— Problem requirements —
Your task is to transcribe the lines from the start of the data below through the line containing "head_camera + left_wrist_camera", inclusive, exactly as they stand and without the pictures.

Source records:
──────────────────────────────

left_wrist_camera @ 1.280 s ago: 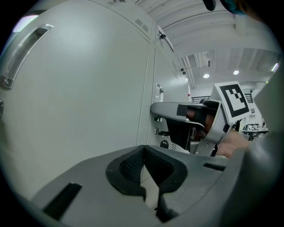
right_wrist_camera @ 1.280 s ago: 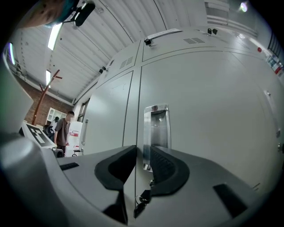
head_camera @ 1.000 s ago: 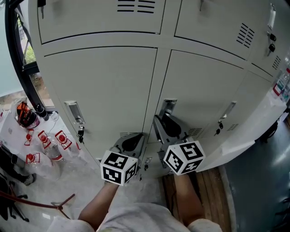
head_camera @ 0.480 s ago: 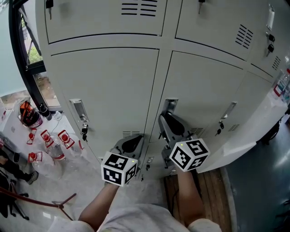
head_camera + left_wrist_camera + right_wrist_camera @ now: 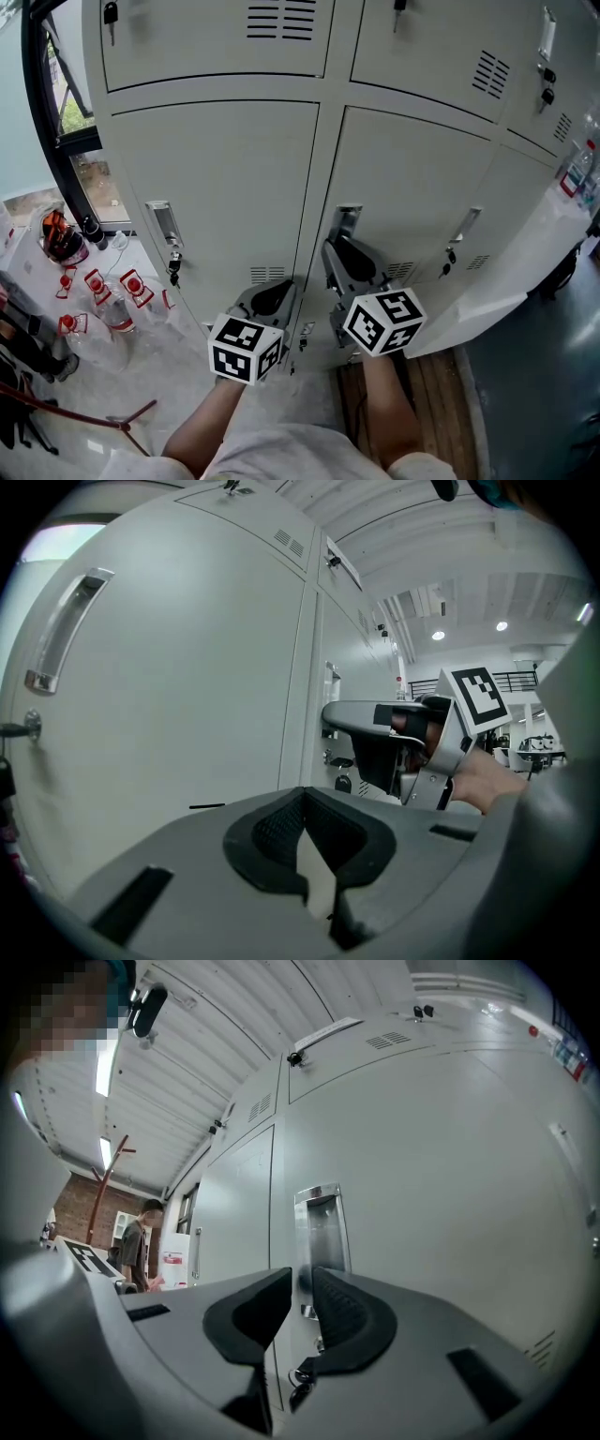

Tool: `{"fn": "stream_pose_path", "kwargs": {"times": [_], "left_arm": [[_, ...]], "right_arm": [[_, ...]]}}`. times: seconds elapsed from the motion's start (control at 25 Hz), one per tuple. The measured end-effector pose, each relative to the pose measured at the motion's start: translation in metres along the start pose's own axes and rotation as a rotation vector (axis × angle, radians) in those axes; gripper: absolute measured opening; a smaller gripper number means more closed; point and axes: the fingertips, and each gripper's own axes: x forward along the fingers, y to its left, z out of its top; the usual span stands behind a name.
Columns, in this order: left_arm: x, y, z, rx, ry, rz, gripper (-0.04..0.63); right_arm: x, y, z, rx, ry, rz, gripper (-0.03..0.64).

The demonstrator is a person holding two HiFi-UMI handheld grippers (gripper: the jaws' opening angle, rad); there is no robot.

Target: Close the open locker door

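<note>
**Right claw on the door's edge, door almost home**

My right claw point(image 5: 339, 248) is at the handle point(image 5: 349, 220) of the locker door point(image 5: 412, 187), in the lower row, middle column. Its jaws have just been closing and now stand a slim gap apart, with the strip of door beside the handle between them. I judge the pads are pinching it. My left claw point(image 5: 284, 283) is closed on nothing and hangs just beside the right one, in front of the neighbouring door point(image 5: 216, 187).

My worry is the jaw on the seam side. If I push the door fully shut, that jaw could be trapped against the frame. The thin strip could also slip from the pads. The key point(image 5: 299, 1368) hanging under the handle might snag.

The door stands upright with its long axis vertical and its face towards me. Its free edge is at the left seam, and it looks nearly flush.
</note>
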Motion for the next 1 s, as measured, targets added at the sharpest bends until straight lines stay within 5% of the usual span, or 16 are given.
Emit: {"fn": "stream_pose_path", "kwargs": {"times": [1.0], "left_arm": [[0.009, -0.077, 0.012, -0.015, -0.008, 0.074, 0.006]], "right_arm": [[-0.080, -0.019, -0.003, -0.045, 0.088, 0.029, 0.063]]}}
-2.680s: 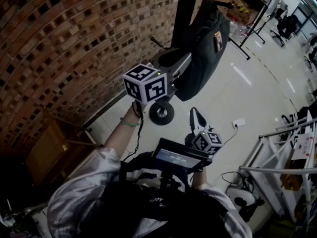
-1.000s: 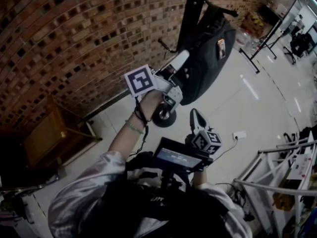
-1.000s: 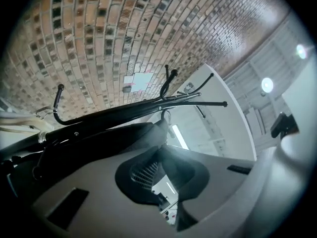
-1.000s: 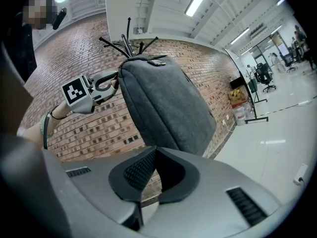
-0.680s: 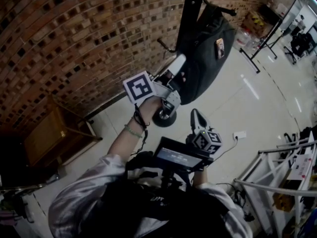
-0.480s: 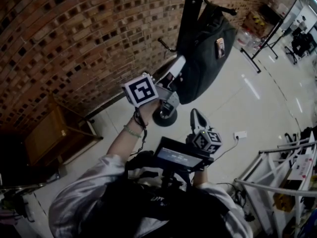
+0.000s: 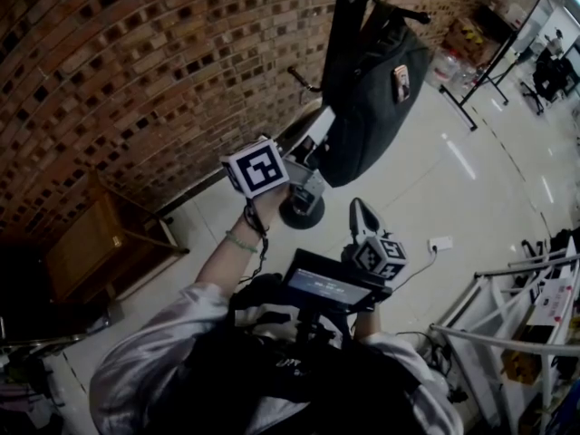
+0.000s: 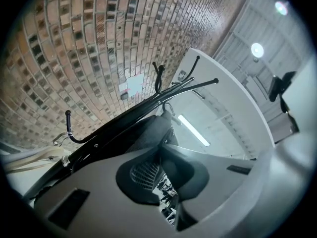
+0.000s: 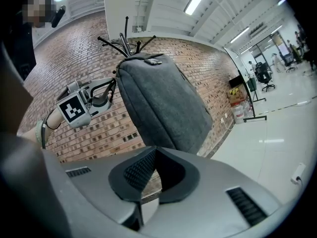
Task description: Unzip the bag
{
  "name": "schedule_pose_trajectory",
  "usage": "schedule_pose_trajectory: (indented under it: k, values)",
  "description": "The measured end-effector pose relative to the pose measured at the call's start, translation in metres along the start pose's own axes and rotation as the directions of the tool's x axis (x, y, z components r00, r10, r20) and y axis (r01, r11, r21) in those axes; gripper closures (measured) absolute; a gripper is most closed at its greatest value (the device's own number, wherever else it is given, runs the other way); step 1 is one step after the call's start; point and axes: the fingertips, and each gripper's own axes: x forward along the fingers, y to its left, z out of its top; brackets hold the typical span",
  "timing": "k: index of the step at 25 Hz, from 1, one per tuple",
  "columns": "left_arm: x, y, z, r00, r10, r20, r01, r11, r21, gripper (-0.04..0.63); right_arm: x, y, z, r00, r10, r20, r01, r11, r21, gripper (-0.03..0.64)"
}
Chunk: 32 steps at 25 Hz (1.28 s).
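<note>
A dark grey backpack [image 7: 372,93] hangs from a black coat stand [image 7: 343,16] in front of a brick wall. In the right gripper view the backpack [image 9: 163,105] hangs upright with its top on the hooks. My left gripper [image 7: 316,145] is raised at the bag's lower left side, with its marker cube [image 7: 256,166] toward me. Its jaws [image 8: 159,147] are shut tip to tip, with nothing visible between them and the bag's fabric [image 8: 146,133] just behind. My right gripper [image 7: 356,209] is held low and back from the bag, shut and empty [image 9: 155,150].
The stand's round base [image 7: 299,214] rests on the pale tiled floor. A wooden cabinet [image 7: 91,261] is at the left by the brick wall [image 7: 136,53]. A white socket strip [image 7: 440,243] lies on the floor, and metal racks [image 7: 507,320] stand at the right.
My left gripper rose to the bag's side, then sank a little and drew back toward me, its cube turning. The right gripper has stayed put.
</note>
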Motion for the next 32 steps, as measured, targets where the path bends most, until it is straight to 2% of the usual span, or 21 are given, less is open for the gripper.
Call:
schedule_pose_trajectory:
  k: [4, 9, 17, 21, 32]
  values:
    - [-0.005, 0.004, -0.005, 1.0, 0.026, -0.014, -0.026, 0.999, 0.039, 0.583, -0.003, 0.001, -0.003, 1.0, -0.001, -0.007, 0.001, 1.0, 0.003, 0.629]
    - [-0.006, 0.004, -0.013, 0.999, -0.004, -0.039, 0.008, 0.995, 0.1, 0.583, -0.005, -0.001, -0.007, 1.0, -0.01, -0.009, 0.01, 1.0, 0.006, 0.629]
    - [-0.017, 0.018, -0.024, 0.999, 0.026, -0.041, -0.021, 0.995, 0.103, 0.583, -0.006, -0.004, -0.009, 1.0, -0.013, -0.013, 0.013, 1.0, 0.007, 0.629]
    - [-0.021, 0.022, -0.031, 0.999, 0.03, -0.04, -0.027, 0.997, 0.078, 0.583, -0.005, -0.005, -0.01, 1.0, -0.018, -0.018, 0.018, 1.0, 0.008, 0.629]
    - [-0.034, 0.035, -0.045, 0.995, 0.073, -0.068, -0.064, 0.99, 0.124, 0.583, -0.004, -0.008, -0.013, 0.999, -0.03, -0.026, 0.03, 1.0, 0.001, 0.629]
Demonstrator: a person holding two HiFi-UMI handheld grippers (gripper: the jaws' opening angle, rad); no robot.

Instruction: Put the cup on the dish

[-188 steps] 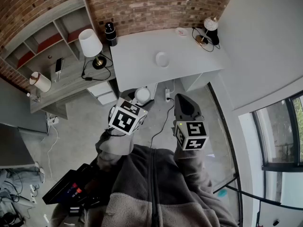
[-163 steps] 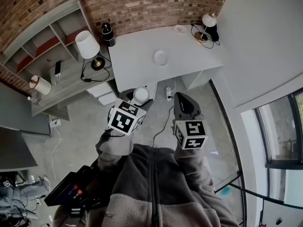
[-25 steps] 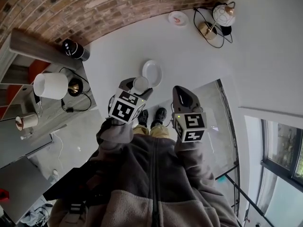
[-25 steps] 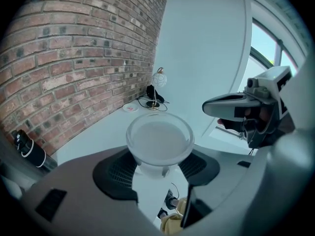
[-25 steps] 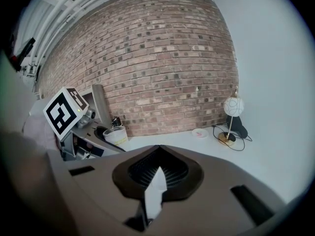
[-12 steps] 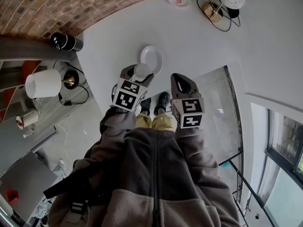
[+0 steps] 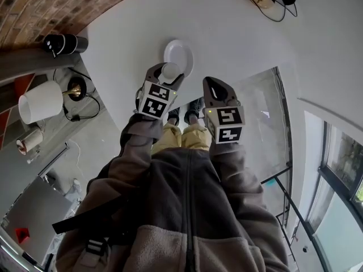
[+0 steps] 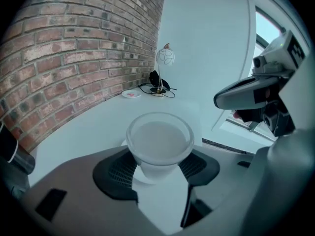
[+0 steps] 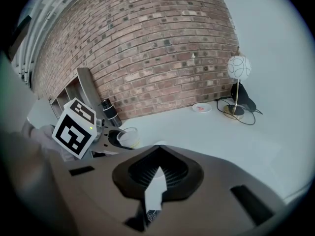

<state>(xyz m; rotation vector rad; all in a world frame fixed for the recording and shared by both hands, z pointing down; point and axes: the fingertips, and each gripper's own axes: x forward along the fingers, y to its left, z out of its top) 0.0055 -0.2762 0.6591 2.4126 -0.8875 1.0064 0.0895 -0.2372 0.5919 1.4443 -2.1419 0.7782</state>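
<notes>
My left gripper (image 7: 168, 72) is shut on a translucent white cup (image 7: 169, 70), held upright at the near edge of the white dish (image 7: 180, 52) on the white table (image 7: 238, 44). In the left gripper view the cup (image 8: 160, 140) sits between the black pads of my left gripper (image 8: 160, 167), and a sliver of the dish (image 8: 125, 142) shows under it. My right gripper (image 7: 211, 84) hangs beside it to the right, over the table's front edge. Its jaws meet at the tip, and my right gripper (image 9: 158, 149) holds nothing.
A black cylinder (image 7: 62, 43) stands at the table's left end by the brick wall. A globe lamp (image 9: 237, 68) with a cable and a small pink saucer (image 9: 202, 107) are at the far right. A lamp with a white shade (image 7: 39, 102) stands on the lower shelf unit, left.
The person has walked up to the table from across the room. My left gripper has carried the cup forward to the dish's near edge; the right gripper came along beside it.
</notes>
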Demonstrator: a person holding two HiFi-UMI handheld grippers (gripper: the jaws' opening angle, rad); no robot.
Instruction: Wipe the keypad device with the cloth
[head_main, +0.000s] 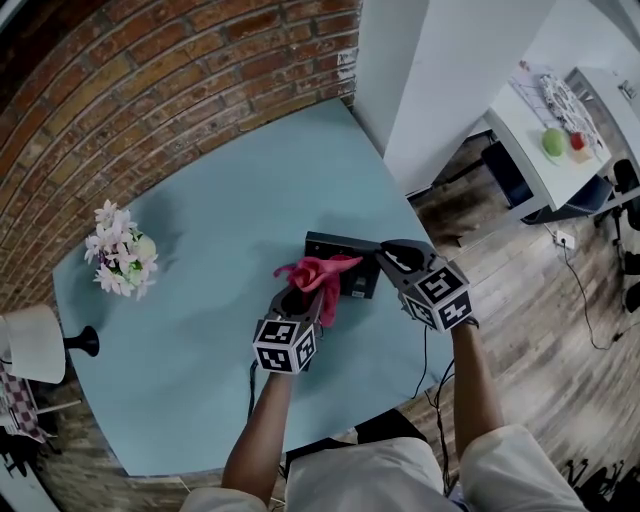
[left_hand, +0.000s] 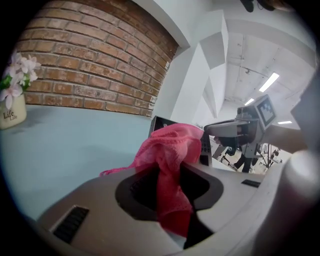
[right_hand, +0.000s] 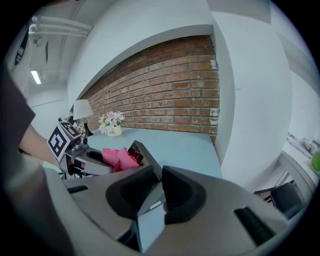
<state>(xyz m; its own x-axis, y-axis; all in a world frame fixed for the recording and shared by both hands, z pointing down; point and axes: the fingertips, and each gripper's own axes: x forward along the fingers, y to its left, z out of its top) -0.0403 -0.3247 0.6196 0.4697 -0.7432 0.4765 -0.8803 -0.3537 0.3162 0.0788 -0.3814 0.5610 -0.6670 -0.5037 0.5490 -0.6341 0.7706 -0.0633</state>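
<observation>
- Light blue table (head_main: 200, 330) stands by a red brick wall (head_main: 150, 80), with a wood floor (head_main: 520, 280) off to one side
- White and pink flowers (head_main: 122, 262) in a small pot sit on the far left part of the table
- Next to that side is a lamp (head_main: 35, 343) with a white shade
- Near the middle of the table, close to the person, is the black keypad device (head_main: 335, 247)
- On its right end, the right gripper (head_main: 385, 255) pinches the keypad device tight between its jaws
- Just beside it, the left gripper (head_main: 300, 300) squeezes a pink cloth (head_main: 318, 275) between its jaws, and the cloth puffs out past the tips
- Some of the cloth touches the keypad device and covers part of it
- Both grippers are close together, one at each side of the keypad device
</observation>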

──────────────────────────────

— Exercise response —
left_wrist_camera @ 1.280 s ago: 
right_wrist_camera @ 1.280 s ago: 
head_camera @ 1.000 s ago: 
head_camera @ 0.480 s ago: 
head_camera + left_wrist_camera + right_wrist_camera @ now: 

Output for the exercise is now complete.